Portugal recebeu no ano passado 19.516 imigrantes permanentes, mais 1.962 face a 2013, a maioria mulheres e de nacionalidade portuguesa, referem as “Estatísticas Demográficas 2014” divulgadas esta sexta-feira pelo Instituto Nacional de Estatística (INE).

Dados do INE indicam que o número de imigrantes permanentes subiu entre 2004 e 2009 (de 21.093 para 32.307, mais 11.214 pessoas), caiu entre 2009 e 2012 para as 14.606 pessoas, tendo vindo a subir desde esse ano.

Durante o ano de 2014, o INE estima que tenham entrado em Portugal 19.516 pessoas, para residir por um período igual ou superior a um ano (conceito de imigrante permanente), das quais 45% eram homens e 55% mulheres.

Do total dos imigrantes permanentes, 52% tinham nacionalidade portuguesa, 40% nasceram em Portugal, 54% residiam anteriormente num país da União Europeia.

A grande maioria (81%) tinha entre 15 a 64 anos, refere a publicação do INE que analisa as várias temáticas do comportamento demográfico da população em Portugal, como crescimento natural e migratório, natalidade, mortalidade e movimentos migratórios internacionais

Já o número estimado de emigrantes temporários (pessoas que deixaram o país com a intenção de permanecer no estrangeiro por um período superior a três meses e inferior a um ano) foi de 85.052, “sendo superior e acentuando-se a diferença face ao número de emigrantes permanentes”, sublinha.

O número de emigrantes temporários em 2014 foi o maior desde 2011, ano em que totalizavam 56.980, subindo para 69.460 em 2012 e 74.322 em 2013.

“Enquanto o número de emigrantes permanentes decresceu cerca de 8% em 2014 relativamente a 2013, o número de emigrantes temporários registou um aumento de 14% (74.322 em 2013), prosseguindo a tendência de crescimento que se verifica na corrente série” iniciada em 2011, referem os dados do INE.
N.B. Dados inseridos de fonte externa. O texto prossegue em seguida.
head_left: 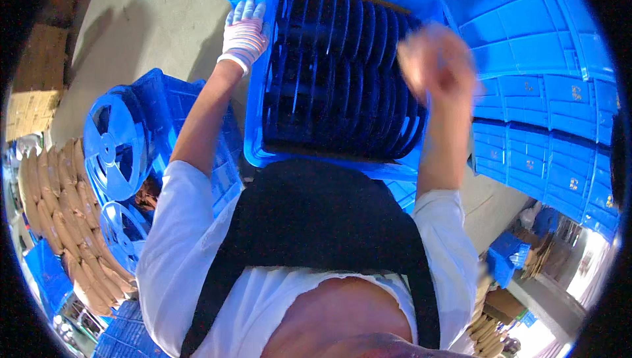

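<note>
A blue plastic crate (257, 131) stands in front of me, filled with several thin black round reels (342, 62) set on edge in rows. My left hand (245, 34), in a white glove with bluish fingertips, lies at the crate's left rim. Its fingers are stretched out and it grips nothing. Over the right side of the crate, beside the reels' edges, is my right hand (438, 62), which looks bare. Motion smears its fingers, so whether it holds anything cannot be made out.
Stacked blue crates (546, 108) form a wall close on the right. At the left, blue spoked reels (112, 144) rest by another blue crate (174, 104). Beyond them are stacked brown bundles (59, 193) and cardboard boxes (39, 62). Grey floor (151, 9) shows at the upper left.
</note>
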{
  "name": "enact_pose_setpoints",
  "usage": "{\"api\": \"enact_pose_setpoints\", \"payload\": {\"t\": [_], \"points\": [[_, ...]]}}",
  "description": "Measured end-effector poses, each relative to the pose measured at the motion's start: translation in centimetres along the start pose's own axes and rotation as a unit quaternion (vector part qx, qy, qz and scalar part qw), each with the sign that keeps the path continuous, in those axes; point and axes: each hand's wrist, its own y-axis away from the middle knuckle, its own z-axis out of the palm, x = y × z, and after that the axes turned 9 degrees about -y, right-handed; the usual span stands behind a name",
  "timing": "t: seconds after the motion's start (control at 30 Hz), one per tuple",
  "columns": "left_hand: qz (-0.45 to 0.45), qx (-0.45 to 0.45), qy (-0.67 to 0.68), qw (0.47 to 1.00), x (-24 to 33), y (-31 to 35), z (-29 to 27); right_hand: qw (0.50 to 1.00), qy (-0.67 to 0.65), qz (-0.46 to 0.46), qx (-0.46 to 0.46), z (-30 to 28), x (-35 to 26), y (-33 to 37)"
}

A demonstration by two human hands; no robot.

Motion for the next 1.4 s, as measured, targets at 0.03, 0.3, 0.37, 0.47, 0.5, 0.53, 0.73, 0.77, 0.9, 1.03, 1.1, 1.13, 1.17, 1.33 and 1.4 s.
{"api": "enact_pose_setpoints", "payload": {"t": [0.03,0.3,0.37,0.47,0.5,0.53,0.73,0.77,0.9,1.03,1.1,1.13,1.17,1.33,1.4], "points": [[-0.041,-0.034,-0.016,0.998,-0.3,0.5,1.4,0.988,0.045,0.068,0.135,-2.6,4.2,-0.8],[-0.077,-0.002,0.105,0.991,2.3,1.4,4.9,0.787,0.381,0.405,0.269,-11.6,21.9,2.3],[-0.071,-0.009,0.107,0.992,2.0,1.6,4.6,0.751,0.442,0.431,0.235,-11.3,22.4,2.3],[-0.069,-0.015,0.094,0.993,2.1,1.6,4.3,0.739,0.471,0.419,0.238,-10.8,22.7,3.8],[-0.066,-0.012,0.091,0.994,2.1,1.7,4.3,0.743,0.47,0.407,0.249,-10.5,22.9,4.6],[-0.069,-0.018,0.098,0.993,2.1,1.4,4.4,0.732,0.509,0.384,0.241,-10.2,23.0,5.5],[-0.051,0.014,0.104,0.993,1.6,2.0,4.4,0.666,0.653,0.314,0.175,-3.2,23.1,10.1],[-0.048,0.025,0.125,0.991,1.6,2.1,4.0,0.635,0.685,0.316,0.164,-1.7,23.6,10.4],[-0.031,-0.011,0.095,0.995,0.9,1.4,5.1,0.649,0.684,0.296,0.152,-1.1,27.1,12.3],[-0.033,0.0,0.094,0.995,1.0,1.1,6.0,0.66,0.661,0.316,0.165,-1.1,26.4,12.4],[-0.03,-0.002,0.081,0.996,0.5,1.1,6.8,0.666,0.644,0.325,0.189,-0.3,25.1,12.9],[-0.03,-0.004,0.075,0.997,0.3,1.1,7.0,0.669,0.636,0.33,0.2,0.3,24.1,13.3],[-0.03,0.014,0.071,0.997,0.3,1.2,7.1,0.677,0.631,0.318,0.208,1.0,23.5,13.9],[-0.042,0.102,-0.011,0.994,1.7,1.2,4.6,0.663,0.642,0.312,0.226,4.0,21.4,15.9],[0.018,0.126,-0.018,0.992,2.7,1.8,1.7,0.642,0.661,0.323,0.214,4.3,21.4,15.8]]}}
Já o número de emigrantes portugueses permanentes caiu pela primeira vez no ano passado, desde 2009, ano em que totalizavam 16.899, contra 49.752 em 2014.

Do total de emigrantes temporários, 72% eram homens e 28% mulheres. A grande maioria (96%) tinha nacionalidade portuguesa, 64% tiveram como destino países da União Europeia e 94% eram pessoas em idade ativa.

O INE salienta que, pelo quarto ano consecutivo, o saldo migratório apresentou um valor negativo, “ainda que mais atenuado face aos dois últimos anos”.

“A evolução face ao ano anterior resultou do efeito conjugado da diminuição do número de emigrantes permanentes (49.572 em 2014 e 53.786 em 2013) e do aumento do número de imigrantes permanentes (19.516 em 2014 e 17.554 em 2013)”, explica.